## Exercise description
One exact copy of the listing, minus the images, is the required answer.

## Source material
◆ ◆ ◆ ◆ ◆

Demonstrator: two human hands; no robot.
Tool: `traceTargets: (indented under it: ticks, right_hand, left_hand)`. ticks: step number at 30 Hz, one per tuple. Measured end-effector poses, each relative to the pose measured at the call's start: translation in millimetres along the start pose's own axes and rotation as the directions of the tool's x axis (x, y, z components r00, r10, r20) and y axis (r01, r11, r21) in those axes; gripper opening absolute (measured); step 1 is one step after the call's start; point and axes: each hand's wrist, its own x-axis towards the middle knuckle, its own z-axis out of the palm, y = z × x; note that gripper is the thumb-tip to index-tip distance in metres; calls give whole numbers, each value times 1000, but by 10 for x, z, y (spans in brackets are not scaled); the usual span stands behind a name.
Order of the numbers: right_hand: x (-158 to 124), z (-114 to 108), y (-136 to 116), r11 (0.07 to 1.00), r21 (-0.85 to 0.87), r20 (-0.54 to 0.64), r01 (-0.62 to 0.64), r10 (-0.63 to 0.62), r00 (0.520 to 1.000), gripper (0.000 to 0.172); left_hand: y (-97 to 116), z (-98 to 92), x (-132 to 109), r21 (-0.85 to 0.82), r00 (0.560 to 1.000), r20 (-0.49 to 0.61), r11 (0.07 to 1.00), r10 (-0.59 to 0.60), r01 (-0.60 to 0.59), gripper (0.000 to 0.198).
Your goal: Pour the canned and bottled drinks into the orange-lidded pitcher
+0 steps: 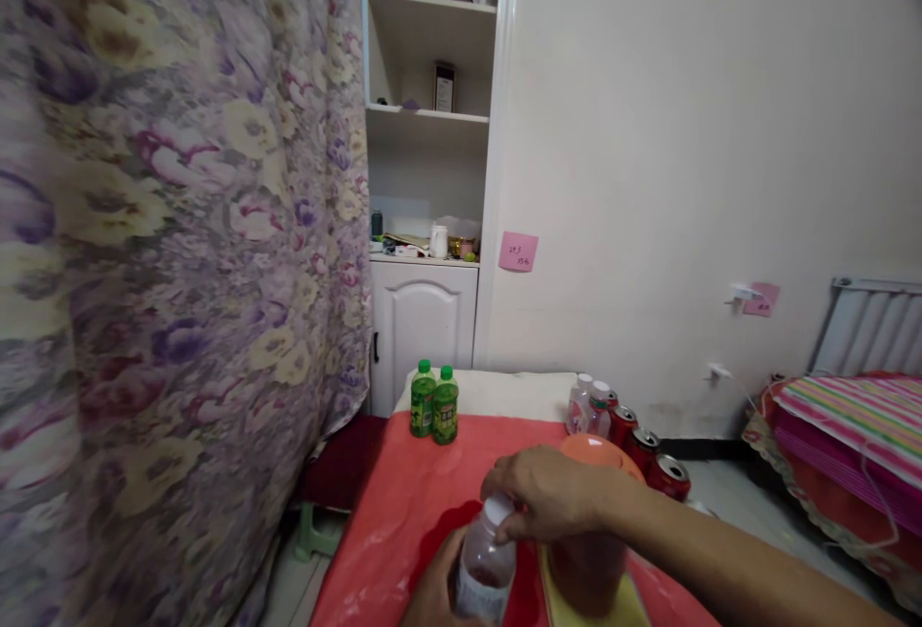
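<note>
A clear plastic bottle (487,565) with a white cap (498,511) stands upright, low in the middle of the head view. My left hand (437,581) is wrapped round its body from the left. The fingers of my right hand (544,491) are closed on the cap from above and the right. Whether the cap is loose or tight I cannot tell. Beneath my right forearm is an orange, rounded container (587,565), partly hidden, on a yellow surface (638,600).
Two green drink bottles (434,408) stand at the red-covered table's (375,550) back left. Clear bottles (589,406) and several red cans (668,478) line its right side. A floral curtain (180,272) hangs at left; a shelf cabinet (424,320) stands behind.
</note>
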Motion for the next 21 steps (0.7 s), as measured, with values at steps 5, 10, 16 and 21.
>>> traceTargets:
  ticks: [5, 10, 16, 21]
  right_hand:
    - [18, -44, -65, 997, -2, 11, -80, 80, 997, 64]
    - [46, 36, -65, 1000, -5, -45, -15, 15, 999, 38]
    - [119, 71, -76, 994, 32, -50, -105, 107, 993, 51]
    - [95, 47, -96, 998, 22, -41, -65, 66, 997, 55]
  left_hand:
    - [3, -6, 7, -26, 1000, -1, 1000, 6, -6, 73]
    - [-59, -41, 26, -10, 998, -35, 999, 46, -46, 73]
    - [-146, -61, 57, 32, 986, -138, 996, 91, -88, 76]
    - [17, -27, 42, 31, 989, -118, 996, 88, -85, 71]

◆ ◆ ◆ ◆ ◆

## Output below
Demonstrator: two human hands; no robot.
Tool: `traceTargets: (indented under it: ticks, right_hand, left_hand)`. ticks: step number at 30 Hz, one per tuple. Measured end-effector poses, each relative to the pose measured at the call's start: translation in millimetres along the start pose's own axes and rotation as the directions of the tool's x axis (x, y, z components r00, r10, r20) and y axis (r01, r11, r21) in those axes; gripper opening absolute (measured); step 1 is one step after the call's start; point and axes: each hand's wrist, its own x-axis towards the middle knuckle, its own z-axis out of the palm, y = z × x; note that gripper is the thumb-tip to index-tip distance in metres; calls give whole numbers, each value times 1000, but by 10 for x, z, y (spans in brackets are not scaled); the usual span stands behind a name.
Order of the numbers: right_hand: x (-158 to 124), z (-114 to 108), y (-136 to 116), r11 (0.07 to 1.00), r21 (-0.85 to 0.87), r20 (-0.54 to 0.64), r01 (-0.62 to 0.64), r10 (-0.63 to 0.62), r00 (0.520 to 1.000), gripper (0.000 to 0.172); left_hand: y (-97 to 116), z (-98 to 92), x (-132 to 109), r21 (-0.85 to 0.82), r00 (0.560 to 1.000), r20 (-0.49 to 0.61), r11 (0.07 to 1.00), r10 (-0.59 to 0.60), r01 (-0.60 to 0.59), gripper (0.000 to 0.198).
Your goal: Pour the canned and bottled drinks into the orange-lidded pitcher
+0 steps: 
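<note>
A clear plastic bottle (487,565) with a white cap (498,511) stands upright, low in the middle of the head view. My left hand (437,581) is wrapped round its body from the left. The fingers of my right hand (544,491) are closed on the cap from above and the right. Whether the cap is loose or tight I cannot tell. Beneath my right forearm is an orange, rounded container (587,565), partly hidden, on a yellow surface (638,600).
Two green drink bottles (434,408) stand at the red-covered table's (375,550) back left. Clear bottles (589,406) and several red cans (668,478) line its right side. A floral curtain (180,272) hangs at left; a shelf cabinet (424,320) stands behind.
</note>
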Motion for the next 21 steps (0.7 s), as measured, with values at steps 5, 10, 16 and 21.
>>> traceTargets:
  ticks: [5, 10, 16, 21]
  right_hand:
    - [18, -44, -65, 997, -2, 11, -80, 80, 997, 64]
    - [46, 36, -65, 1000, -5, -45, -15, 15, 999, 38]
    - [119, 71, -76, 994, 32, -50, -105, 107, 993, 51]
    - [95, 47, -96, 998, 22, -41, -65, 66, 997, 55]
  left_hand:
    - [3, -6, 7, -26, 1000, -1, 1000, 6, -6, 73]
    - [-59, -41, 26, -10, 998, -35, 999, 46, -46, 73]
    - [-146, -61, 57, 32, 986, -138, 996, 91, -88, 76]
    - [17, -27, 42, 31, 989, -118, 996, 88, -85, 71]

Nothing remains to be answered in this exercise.